A faithful transcription of all the data is required.

PROVIDED DATA
□ □ □
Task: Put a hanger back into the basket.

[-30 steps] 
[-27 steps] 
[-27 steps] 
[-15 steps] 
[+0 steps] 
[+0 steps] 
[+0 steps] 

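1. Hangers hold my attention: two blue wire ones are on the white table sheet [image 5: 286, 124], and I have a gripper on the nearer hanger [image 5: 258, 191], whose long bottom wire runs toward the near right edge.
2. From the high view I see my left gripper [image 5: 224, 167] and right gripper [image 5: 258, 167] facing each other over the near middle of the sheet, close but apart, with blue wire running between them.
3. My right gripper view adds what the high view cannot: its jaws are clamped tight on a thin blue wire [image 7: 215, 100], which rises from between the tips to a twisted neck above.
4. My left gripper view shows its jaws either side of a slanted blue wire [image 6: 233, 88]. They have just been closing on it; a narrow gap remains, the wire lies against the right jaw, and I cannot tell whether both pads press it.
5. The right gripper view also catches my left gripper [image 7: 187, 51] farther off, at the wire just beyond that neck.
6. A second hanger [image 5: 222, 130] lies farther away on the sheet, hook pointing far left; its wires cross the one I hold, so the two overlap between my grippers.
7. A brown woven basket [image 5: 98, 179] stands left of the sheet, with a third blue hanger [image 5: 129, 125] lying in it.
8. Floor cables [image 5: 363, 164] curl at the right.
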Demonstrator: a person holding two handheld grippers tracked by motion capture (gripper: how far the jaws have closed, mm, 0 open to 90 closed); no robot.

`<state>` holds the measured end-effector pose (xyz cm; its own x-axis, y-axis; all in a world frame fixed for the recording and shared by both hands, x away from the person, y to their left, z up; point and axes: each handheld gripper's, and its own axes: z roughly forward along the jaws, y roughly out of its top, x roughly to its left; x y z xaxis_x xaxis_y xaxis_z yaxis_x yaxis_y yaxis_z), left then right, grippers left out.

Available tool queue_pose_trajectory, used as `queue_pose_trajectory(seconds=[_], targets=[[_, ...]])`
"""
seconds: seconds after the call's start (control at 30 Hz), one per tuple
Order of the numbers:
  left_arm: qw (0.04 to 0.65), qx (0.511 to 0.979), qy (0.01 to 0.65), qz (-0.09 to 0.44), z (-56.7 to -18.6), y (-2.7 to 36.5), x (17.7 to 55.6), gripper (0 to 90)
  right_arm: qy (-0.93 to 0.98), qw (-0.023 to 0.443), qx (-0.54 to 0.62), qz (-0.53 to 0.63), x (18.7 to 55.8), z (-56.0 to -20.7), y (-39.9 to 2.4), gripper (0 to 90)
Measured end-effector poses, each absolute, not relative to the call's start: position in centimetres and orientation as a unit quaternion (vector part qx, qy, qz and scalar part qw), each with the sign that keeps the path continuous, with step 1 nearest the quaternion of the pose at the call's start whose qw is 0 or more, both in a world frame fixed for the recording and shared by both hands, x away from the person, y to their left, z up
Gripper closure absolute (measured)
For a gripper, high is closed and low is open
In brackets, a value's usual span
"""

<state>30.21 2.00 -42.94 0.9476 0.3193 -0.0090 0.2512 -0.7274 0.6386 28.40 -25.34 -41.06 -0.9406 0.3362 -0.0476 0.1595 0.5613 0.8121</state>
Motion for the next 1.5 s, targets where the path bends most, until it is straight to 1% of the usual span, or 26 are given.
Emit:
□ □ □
EXPECTED ANSWER
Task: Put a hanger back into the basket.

[-30 steps] 
[-27 steps] 
[-27 steps] 
[-15 steps] 
[+0 steps] 
[+0 steps] 
[+0 steps] 

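1. Hangers hold my attention: two blue wire ones are on the white table sheet [image 5: 286, 124], and I have a gripper on the nearer hanger [image 5: 258, 191], whose long bottom wire runs toward the near right edge.
2. From the high view I see my left gripper [image 5: 224, 167] and right gripper [image 5: 258, 167] facing each other over the near middle of the sheet, close but apart, with blue wire running between them.
3. My right gripper view adds what the high view cannot: its jaws are clamped tight on a thin blue wire [image 7: 215, 100], which rises from between the tips to a twisted neck above.
4. My left gripper view shows its jaws either side of a slanted blue wire [image 6: 233, 88]. They have just been closing on it; a narrow gap remains, the wire lies against the right jaw, and I cannot tell whether both pads press it.
5. The right gripper view also catches my left gripper [image 7: 187, 51] farther off, at the wire just beyond that neck.
6. A second hanger [image 5: 222, 130] lies farther away on the sheet, hook pointing far left; its wires cross the one I hold, so the two overlap between my grippers.
7. A brown woven basket [image 5: 98, 179] stands left of the sheet, with a third blue hanger [image 5: 129, 125] lying in it.
8. Floor cables [image 5: 363, 164] curl at the right.
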Demonstrator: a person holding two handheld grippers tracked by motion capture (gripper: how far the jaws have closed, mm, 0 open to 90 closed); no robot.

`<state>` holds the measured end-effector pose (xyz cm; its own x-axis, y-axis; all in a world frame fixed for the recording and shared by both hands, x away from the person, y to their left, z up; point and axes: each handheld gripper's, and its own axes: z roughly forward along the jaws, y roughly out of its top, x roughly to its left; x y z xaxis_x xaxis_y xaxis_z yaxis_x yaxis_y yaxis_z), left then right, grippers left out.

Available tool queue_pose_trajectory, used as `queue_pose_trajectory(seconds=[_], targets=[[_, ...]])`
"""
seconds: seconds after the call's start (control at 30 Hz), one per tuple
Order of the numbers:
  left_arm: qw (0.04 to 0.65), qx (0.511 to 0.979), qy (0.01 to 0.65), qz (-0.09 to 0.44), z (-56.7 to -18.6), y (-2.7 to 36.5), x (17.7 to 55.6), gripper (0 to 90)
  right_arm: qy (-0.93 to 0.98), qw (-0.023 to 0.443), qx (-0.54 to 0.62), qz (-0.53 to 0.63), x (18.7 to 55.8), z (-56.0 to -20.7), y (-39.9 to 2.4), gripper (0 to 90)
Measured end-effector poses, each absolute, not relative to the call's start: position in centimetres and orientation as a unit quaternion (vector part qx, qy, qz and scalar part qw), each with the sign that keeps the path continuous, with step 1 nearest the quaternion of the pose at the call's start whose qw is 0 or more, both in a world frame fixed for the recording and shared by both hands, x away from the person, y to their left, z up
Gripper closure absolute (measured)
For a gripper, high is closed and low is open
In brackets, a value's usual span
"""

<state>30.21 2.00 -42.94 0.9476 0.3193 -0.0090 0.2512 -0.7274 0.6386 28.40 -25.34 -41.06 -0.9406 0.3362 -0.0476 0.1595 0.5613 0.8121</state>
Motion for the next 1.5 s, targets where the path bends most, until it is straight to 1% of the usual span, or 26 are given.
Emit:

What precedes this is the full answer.